> _Work instruction_: Leave the pictures behind and reproduce every line of the listing exactly.

> _Dataset extract_:
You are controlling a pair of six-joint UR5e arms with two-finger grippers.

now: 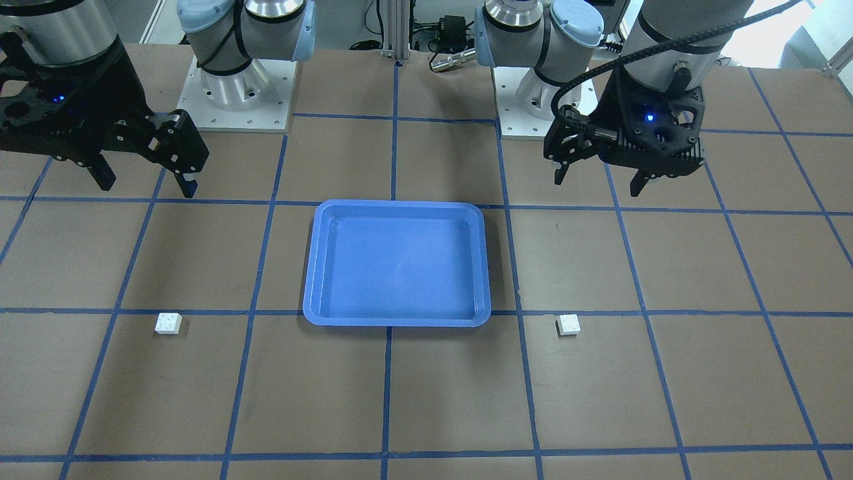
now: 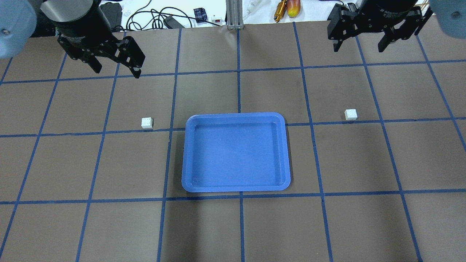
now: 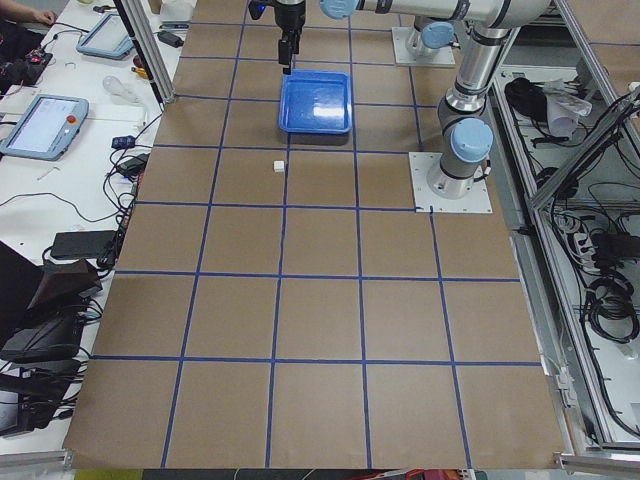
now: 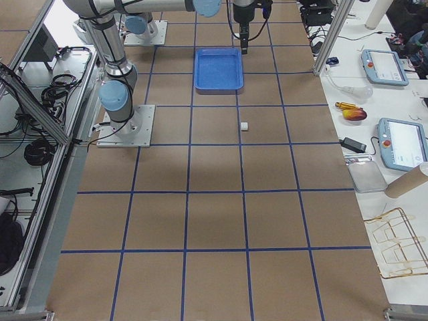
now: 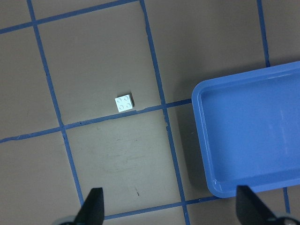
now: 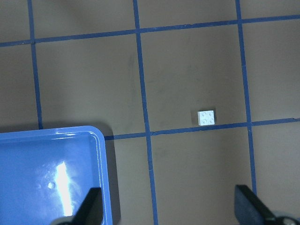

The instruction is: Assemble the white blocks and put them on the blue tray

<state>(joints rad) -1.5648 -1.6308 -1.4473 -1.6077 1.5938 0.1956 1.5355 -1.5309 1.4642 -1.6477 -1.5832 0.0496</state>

> _Solved problem_:
You are controlling a pair of six-joint UR5e arms with two-finger grippers.

now: 
now: 
now: 
now: 
now: 
now: 

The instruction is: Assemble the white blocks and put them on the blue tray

<state>(joints rad) -1.5648 -1.6308 -1.4473 -1.6077 1.5938 0.1956 1.5355 -1.5309 1.4642 -1.6477 -1.5832 0.0496</state>

There is nothing more to the output.